Petty Officer Jason Screws, of the Coast Guard National Response Center, who was overseeing the accident, added, "The odor threshold for these chemicals is very low. You can smell it a lot sooner when the concentration is enough to be harmful." In other words, it was released in a large enough amount to have a negative health impact.
The bottom line is that oil has tainted land and water in four different states in two consecutive weeks, and right in the midst of right-wing attempts to drum up support for pipeline oil transportation, to boot. Just days before the Arkansas pipeline leak, Alex Pourbaix, president of Keystone XL company TransCanada, had done his best to tout pipelines as the best option for transporting crude. "If you're actually concerned about the environment, you very much want to see oil moving by pipeline," he lied.
On April 11, as part of the ongoing effort to show just how wrong such sentiments are, environmentalists from Texas and various parts of the Gulf Coast rallied outside the G8 foreign ministers' meeting at the Lancaster House in London.
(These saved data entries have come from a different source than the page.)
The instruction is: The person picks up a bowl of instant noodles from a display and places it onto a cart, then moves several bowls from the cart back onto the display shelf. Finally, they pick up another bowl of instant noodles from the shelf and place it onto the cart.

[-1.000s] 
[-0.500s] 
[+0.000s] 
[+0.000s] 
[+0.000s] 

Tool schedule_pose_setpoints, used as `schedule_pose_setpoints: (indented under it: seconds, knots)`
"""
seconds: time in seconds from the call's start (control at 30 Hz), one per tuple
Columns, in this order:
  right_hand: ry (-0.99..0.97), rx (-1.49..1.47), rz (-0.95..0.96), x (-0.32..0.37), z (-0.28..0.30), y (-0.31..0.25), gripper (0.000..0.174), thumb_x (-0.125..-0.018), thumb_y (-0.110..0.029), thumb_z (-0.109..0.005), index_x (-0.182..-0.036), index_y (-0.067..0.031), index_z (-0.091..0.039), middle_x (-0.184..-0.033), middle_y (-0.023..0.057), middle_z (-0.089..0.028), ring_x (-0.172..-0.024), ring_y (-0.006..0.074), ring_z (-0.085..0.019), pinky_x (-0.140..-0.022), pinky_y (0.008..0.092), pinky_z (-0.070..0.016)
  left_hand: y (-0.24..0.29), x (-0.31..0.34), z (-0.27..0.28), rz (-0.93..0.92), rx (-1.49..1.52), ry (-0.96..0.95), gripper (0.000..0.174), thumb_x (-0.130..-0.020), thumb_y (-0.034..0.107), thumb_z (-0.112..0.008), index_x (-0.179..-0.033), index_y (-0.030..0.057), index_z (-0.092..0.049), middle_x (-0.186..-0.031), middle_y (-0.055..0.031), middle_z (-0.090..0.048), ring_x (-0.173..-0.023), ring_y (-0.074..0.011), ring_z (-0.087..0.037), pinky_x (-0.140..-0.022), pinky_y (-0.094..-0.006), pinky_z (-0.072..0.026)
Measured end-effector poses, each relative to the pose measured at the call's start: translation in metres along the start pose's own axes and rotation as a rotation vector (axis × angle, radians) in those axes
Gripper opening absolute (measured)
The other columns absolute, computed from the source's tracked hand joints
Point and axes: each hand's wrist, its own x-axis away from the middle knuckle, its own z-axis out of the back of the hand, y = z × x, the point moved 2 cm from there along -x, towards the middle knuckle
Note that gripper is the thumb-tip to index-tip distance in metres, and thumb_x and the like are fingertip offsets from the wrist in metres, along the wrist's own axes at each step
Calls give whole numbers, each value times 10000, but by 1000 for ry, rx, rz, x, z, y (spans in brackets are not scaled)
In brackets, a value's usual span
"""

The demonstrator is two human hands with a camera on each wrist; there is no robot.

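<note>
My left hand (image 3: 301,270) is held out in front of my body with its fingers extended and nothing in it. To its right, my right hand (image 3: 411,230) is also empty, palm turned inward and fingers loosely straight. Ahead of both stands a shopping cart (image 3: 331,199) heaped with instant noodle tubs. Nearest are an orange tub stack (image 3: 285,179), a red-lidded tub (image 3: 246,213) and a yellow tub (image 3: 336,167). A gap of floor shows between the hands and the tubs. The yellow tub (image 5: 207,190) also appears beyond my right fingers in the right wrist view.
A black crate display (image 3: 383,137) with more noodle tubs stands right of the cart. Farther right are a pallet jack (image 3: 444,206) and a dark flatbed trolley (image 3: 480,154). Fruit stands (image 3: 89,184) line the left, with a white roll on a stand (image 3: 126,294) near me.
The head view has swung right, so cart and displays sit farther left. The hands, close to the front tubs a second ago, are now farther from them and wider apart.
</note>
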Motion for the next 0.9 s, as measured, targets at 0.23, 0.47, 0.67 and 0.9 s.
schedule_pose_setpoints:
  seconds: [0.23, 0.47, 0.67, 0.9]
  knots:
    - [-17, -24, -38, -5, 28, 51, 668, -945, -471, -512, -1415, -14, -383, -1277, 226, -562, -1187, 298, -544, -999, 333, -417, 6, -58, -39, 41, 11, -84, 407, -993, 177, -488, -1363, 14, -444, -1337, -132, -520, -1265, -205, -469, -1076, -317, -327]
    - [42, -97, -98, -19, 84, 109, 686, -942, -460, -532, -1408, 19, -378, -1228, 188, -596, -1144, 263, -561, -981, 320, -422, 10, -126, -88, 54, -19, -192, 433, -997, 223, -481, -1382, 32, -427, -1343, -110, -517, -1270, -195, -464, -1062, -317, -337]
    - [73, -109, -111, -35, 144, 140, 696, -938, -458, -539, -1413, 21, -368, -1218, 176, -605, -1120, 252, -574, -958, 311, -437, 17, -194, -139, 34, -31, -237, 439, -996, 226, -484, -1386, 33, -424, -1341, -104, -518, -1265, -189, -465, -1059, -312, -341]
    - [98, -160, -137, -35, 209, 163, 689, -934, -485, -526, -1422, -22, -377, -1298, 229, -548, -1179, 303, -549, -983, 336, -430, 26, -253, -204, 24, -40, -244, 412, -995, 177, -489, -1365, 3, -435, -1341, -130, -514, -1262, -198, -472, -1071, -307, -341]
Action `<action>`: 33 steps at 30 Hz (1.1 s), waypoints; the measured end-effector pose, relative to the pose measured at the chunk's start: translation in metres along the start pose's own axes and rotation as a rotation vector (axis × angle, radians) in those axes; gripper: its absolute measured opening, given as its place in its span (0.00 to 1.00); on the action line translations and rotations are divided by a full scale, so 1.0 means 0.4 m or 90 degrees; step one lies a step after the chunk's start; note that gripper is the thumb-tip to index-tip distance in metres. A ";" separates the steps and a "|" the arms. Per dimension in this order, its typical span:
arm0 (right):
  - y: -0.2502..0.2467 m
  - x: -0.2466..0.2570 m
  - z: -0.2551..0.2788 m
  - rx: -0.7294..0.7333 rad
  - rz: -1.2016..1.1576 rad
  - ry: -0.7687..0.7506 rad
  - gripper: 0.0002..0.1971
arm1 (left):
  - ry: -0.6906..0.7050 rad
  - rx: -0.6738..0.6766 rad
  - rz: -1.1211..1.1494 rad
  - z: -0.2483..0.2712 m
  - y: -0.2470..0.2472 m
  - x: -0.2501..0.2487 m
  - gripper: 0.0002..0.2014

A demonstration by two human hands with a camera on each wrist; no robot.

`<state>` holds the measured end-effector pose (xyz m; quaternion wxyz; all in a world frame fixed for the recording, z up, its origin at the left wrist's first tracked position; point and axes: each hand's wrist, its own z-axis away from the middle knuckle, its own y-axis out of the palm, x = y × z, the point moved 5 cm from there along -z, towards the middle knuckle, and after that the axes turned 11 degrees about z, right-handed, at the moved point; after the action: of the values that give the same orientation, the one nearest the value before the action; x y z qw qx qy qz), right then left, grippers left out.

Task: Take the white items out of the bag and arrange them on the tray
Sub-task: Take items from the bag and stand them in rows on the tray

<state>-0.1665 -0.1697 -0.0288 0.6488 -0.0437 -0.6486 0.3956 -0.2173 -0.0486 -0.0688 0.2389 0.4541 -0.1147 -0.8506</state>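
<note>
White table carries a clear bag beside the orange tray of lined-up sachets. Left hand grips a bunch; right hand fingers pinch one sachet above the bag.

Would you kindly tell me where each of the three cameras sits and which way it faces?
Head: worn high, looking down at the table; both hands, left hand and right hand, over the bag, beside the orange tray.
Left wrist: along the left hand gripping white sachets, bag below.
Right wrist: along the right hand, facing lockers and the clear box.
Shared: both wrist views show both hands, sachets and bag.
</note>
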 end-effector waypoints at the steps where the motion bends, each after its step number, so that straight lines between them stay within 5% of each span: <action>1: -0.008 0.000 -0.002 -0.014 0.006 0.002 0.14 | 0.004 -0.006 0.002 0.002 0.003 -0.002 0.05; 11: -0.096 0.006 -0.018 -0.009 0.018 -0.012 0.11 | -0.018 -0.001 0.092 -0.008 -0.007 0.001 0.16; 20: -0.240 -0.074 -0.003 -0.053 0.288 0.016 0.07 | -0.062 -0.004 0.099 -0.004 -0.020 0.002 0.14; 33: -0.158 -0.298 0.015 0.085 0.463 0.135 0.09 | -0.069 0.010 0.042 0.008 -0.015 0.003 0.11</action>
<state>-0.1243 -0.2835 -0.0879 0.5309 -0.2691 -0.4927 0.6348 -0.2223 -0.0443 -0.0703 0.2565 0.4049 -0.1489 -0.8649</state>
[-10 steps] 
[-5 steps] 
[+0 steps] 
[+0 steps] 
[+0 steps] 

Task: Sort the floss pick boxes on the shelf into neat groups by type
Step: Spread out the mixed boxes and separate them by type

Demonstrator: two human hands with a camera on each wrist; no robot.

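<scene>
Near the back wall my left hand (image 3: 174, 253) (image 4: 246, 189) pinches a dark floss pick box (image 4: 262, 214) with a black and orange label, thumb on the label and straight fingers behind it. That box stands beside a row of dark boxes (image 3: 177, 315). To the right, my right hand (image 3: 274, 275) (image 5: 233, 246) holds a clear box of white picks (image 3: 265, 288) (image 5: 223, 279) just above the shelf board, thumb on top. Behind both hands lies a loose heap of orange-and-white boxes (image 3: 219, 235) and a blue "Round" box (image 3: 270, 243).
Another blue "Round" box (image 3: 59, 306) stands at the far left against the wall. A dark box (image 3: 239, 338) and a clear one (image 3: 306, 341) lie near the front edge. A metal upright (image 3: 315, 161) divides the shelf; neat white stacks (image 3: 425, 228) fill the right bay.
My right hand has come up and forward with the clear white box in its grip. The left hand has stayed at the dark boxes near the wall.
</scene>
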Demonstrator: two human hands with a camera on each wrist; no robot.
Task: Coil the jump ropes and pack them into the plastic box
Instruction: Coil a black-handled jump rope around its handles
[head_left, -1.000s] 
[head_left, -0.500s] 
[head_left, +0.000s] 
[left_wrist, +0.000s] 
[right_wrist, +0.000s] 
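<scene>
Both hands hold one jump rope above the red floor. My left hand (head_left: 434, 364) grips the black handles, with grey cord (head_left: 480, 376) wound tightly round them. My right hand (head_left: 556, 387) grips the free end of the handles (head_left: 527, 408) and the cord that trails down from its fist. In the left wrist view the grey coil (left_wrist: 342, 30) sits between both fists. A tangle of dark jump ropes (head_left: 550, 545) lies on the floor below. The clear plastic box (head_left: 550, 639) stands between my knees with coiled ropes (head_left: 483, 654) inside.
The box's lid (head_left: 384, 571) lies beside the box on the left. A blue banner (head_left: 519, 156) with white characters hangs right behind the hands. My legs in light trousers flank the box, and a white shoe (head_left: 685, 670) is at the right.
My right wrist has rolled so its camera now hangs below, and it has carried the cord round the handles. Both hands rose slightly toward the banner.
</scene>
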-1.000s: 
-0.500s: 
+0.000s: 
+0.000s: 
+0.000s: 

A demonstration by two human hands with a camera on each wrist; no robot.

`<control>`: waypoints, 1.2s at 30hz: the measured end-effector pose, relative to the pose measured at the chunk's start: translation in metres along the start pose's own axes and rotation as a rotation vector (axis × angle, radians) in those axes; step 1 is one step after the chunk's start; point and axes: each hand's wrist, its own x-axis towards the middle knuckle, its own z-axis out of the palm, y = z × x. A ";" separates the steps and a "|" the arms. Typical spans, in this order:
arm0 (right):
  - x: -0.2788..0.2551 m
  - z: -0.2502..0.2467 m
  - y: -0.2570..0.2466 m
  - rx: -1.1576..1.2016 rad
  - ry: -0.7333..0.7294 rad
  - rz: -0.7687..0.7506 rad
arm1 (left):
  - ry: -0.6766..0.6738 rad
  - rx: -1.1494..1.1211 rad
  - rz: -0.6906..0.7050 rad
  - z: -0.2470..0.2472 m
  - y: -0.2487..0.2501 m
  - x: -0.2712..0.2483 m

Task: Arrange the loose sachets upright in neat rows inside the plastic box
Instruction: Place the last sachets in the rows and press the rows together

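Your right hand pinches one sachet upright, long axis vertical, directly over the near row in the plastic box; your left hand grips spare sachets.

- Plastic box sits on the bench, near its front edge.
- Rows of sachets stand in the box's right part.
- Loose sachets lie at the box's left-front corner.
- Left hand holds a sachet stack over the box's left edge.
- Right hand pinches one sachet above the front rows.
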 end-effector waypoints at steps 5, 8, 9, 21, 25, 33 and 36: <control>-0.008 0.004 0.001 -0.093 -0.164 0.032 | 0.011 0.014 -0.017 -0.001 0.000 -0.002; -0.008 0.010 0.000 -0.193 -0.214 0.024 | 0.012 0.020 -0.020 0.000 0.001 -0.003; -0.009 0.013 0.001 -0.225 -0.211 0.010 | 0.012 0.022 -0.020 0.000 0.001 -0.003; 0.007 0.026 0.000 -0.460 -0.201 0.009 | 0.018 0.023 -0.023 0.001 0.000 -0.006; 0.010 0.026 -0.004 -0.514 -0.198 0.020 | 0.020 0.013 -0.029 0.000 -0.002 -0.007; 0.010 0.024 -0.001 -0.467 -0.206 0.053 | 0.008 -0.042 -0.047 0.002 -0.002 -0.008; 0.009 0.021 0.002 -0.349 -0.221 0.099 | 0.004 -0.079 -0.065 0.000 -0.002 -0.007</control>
Their goal was to send a clear message to U.S. Secretary of State John Kerry: that the Keystone XL pipeline must be rejected - particularly after this latest string of oil disasters.
Environmental justice advocate Bryan Parras, who lives in Houston (very near to the West Columbia spill), remarked, "The XL pipeline is set to deliver a toxic slurry of dirty oil to communities all over the U.S. As we've seen from the pipeline spills in [these] last two weeks, the delivery of tarsands is too risky and costly for the communities [that are] in harm's way." The solution, he concluded, is simple: "Keep the oil in the soil."